First of all can you please leave your emotions at the door. I'm not furiously googling anything. I'm trying to help you see how the tech exists.

Obviously the video is different from the kinect one. It's a thousand times better. I'm trying to give you a sense of scope here. Kinect will not be in military medical...possibly education on a small scale. It's consumer tech. Medical and military require utmost reliability and precision, cost is not the issue.

Automated turrets already exist. It's for the sake of precision that they are not used, and IR is not the identifyer of choice for that.

Sadly, Kinect is not going to be used in turrets regardless of how hilarious it might be.

PS: "simply because it came from your hated company MS." C'mon man, you were so close to understanding... If you look at it objectively, you know I'm right. It's not an MS thing, it's not a Kinect thing, it's just not a very good tech. Do NOT attribute real criticism to hate, that only serves to hide the truth.


Wow, I didn't know that when I was talking about kinect, you thought I was talking about the stupid little toy.  I thought that you could figure that I was talking about the software, which is really what kinect is.  Of course they're not going to use it for those applications, it would be a different form factor to meet the needs of that.  That was assumed to be a given.  Did you also think they're were going to hook these up to a bunch of 360s?

Ok, I'll be clearer now.  The "software inside kinect" is the real meat and potatoes.  Said "software inside kinect" makes all kinds of cool things possible, and when you couple it to things like projectors you get surface stuff that could be useful in...say guided surgery (which would work a lot better without having to wear a cumbersome glove) or teleconferenced boardrooms.  Mix the "software inside kinect" with military designs, and you get cool things too that we probably won't hear about for a while.  Mix the "software inside kinect" with depth/mic sensors in every room of a house, and you can have a computer do all kinds of neat things like home automation, appliance interaction, etc.
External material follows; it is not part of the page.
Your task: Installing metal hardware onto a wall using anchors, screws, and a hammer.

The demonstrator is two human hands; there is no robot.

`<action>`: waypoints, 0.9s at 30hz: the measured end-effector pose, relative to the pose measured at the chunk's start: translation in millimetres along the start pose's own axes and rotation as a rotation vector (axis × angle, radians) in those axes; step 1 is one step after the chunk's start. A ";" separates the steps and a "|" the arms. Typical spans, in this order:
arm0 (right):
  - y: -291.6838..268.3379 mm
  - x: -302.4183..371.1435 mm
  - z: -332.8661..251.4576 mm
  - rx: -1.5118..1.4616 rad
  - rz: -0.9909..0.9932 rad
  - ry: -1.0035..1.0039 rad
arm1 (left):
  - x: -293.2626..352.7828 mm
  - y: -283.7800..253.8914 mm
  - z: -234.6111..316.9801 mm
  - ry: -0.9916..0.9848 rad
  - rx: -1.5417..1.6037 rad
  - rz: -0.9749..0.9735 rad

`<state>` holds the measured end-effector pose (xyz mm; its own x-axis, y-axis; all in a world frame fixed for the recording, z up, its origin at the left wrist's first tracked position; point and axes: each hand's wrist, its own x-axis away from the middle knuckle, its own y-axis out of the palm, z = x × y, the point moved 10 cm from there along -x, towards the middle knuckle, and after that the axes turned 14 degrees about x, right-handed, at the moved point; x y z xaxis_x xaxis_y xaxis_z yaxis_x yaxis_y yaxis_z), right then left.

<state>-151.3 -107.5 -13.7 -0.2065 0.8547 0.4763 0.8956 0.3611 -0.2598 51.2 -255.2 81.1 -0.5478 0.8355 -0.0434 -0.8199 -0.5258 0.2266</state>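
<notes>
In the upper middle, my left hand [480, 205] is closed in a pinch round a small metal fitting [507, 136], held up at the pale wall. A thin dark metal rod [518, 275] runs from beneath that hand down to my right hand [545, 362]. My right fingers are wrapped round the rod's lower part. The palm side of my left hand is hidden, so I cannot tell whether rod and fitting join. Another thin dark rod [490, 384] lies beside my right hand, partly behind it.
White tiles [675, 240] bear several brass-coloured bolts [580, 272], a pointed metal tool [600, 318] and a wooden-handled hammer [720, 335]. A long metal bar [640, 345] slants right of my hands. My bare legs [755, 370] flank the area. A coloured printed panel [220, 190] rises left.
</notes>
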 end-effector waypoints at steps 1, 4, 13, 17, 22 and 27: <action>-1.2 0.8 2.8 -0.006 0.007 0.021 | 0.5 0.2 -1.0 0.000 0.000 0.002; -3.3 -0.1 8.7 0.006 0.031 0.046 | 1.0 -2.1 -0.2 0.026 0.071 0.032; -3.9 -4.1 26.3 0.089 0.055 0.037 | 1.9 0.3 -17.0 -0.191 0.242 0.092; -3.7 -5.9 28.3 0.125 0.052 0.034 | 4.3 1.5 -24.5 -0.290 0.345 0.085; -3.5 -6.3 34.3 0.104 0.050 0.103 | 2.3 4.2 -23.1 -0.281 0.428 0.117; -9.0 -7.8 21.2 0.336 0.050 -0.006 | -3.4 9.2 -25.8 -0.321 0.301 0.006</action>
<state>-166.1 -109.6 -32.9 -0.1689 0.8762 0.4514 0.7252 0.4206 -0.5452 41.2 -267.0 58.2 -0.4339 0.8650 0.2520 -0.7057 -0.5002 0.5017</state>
http://www.haaretz.com/print-edition/business/israeli-startup-primesense-is-microsoft-s-new-partner-for-a-remote-free-world-1.312417

Like I said, for general consumers the approach Primesense and MS is using is great, cause it is cheap and easily scalable.  For more specialized applications, I'm sure the devices and software will be more robust, but a lot of the reliability comes from large scale consumer use and feedback.  Yes, everyone using kinect 1.0 will be a beta tester (that's why it's in games and not a gun), but ver 2.0 and 3.0 of the software will certainly be a step up.  You didn't think they would stay at ver 1.0 forever, did you?